I can see this in the corporate world too. I’m thinking of a recent series of presentations I’ve done. I could easily see me being able to get a decent illustration of ‘a person sitting at home using their WiFi’ without using stock imagery (which is what I did—sourced from iStockphoto). Or to use Firefly to generate some text built from elements representing sustainability for a ‘Net Zero’ slide.

This has wide-ranging implications. The stock photo companies have a threatened business model. The photographers that provide the stock to these sites lose an important revenue stream. Professional photographic shoots greatly reduce—impacting not only photographers, but the talent, makeup artists, lighting folks, even caterers.

I can’t help but think that stock photo companies are going to search for their model—either by developing (or licensing) AI tech into their platforms, or potentially offering photographers incentives to ‘license’ their works as inputs into AI learning sets, or something like that.

No substitute for creativity

The series of episodes from the Corridor Crew (and reactions from professional animators to them (1, 2) surrounding their production of the Anime Rock, Paper, Scissors short that I think are telling:

The Crew used AI generated imagery to convert a (relatively) low-budget live-action performance into an anime short. The effect and quality were outstanding in my view (despite the issues that the Crew highlight throughout).

Apart from just being a great piece of work, what is interesting to me about this series is two fold:

The Crew had to do a lot of R&D, trial and error on the process and tooling to get the result. This is a shift in the capabilities that are required to operate and succeed in this new world—away from the more traditional skills of illustration to one of building a workflow and production pipeline to combine tools.
The Crew are also very talented storytellers, and genuine fans of the anime style. The stylistic decisions, the scripting, the performance, the framing choices—all of these things required a high degree of skill and talent in and of themselves, separate to the specific act and art of illustration.

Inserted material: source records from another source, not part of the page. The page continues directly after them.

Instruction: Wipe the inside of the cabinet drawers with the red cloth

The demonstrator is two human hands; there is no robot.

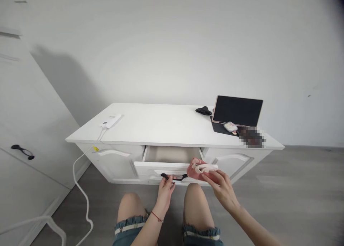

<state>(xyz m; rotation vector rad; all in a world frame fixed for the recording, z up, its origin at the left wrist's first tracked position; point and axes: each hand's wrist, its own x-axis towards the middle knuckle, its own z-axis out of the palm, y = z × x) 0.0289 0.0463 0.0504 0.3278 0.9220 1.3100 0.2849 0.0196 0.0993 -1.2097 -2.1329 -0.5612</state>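
Note:
My left hand [166, 189], with a red string bracelet at the wrist, has its fingers hooked on the black handle [177, 178] of a white drawer [150, 166]. That drawer stands pulled partway out of the cabinet, and its pale bottom shows. Between the thumb and fingers of my right hand [221, 188] is a soft pink cloth item [194, 170] with a white band. I cannot make out its exact kind. It is held at the right end of the drawer front and hides part of it.
A white power strip [110, 121] lies on the left of the white cabinet top [161, 124], its cable [85, 195] trailing to the floor. On the right are a tablet [238, 110] on a stand, a small white case [230, 127] and a black object [204, 110]. My knees are close below the drawer.

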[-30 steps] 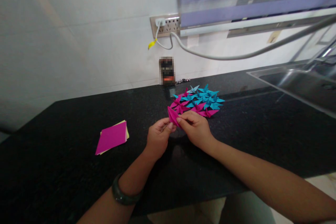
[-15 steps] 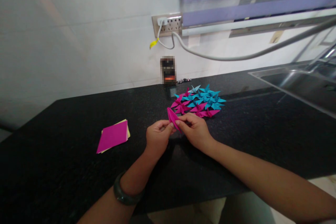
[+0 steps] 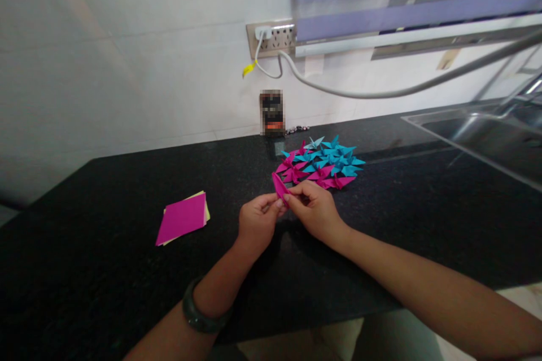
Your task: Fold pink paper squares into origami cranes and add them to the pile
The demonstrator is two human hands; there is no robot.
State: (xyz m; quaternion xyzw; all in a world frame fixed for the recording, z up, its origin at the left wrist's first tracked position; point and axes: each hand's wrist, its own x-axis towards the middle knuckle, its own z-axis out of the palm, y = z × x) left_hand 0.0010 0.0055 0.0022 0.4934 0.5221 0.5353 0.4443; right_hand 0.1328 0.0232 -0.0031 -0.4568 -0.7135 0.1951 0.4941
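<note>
Above a black stone counter (image 3: 105,271), my left hand (image 3: 257,221) and my right hand (image 3: 314,208) both pinch a small folded magenta paper (image 3: 279,186). Its pointed tip sticks up and to the left between my fingertips. Just beyond my hands lies a cluster of folded paper cranes (image 3: 322,162), magenta ones in front and teal ones behind. A dark bangle sits on my left wrist.
A stack of square paper sheets (image 3: 183,218), magenta on top with yellow beneath, lies to the left. A wall socket strip (image 3: 275,39) with a white cable is on the tiled wall. A steel sink (image 3: 483,135) sits at the right. A small dark object (image 3: 271,113) stands against the wall.
My hands stay together on the magenta piece with small finger shifts. The view has drifted slightly.
</note>
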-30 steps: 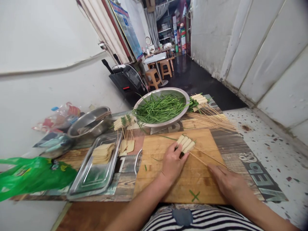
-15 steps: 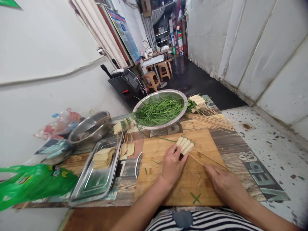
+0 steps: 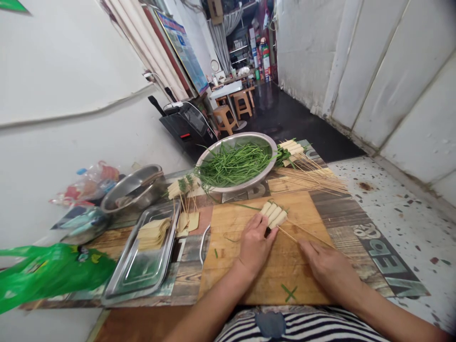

In one sense this is a democratisation of the production process. Similar to how digital tools mean a lot of talented people in the music world, who couldn’t work out how to wrestle with a patch bay or spend hundreds of thousands of dollars on mixing consoles and outboard gear, can now produce professional quality product for a LOT less money, and without having to learn the ins and outs of the hardware technology.

I understand both worlds (analog audio hardware and digital workflows) and I can honestly say the digital tools are a lot more powerful and overall easier to use than the traditional models. (There’s still a place for the traditional world, IMO, but it is more niche, and digital is definitely more prevalent).

But note that the change of tools and workflow doesn’t negate the need for a creative vision, talent and hard work to get a quality result.

But there will be ‘losers’ in this process, for sure. And it means that creatives that ‘just want to make their art’, like musicians (and many other industries) before them, are going to have to skill up on a whole raft of stuff that they may not have the inclination or propensity to do so.

It’s going to be a tough transition for a lot of folks…

Tipping point, or slippery slope…

It feels like we’re definitely at a tipping point. A lot of folks are comparing this to the emergence of Napster, and I think that’s fair. But it’s also like the emergence of Photoshop, and Protools, and Premiere. These were industry and profession-shaking technologies that radically changed the landscape, and impacted livelihoods and the creative process. Not all of that change is good… but not all of it is bad either.

That said, the horse has most definitely bolted. This tech is not going back into the bottle. Companies are not going to stop developing them, even though some significant folks are calling for exactly that.

I think that we need to start thinking about mitigation measures, like some of the things I hint at above. I know that a lot of great minds are on the case. So I’m super-interested to see what emerges in the coming months and years.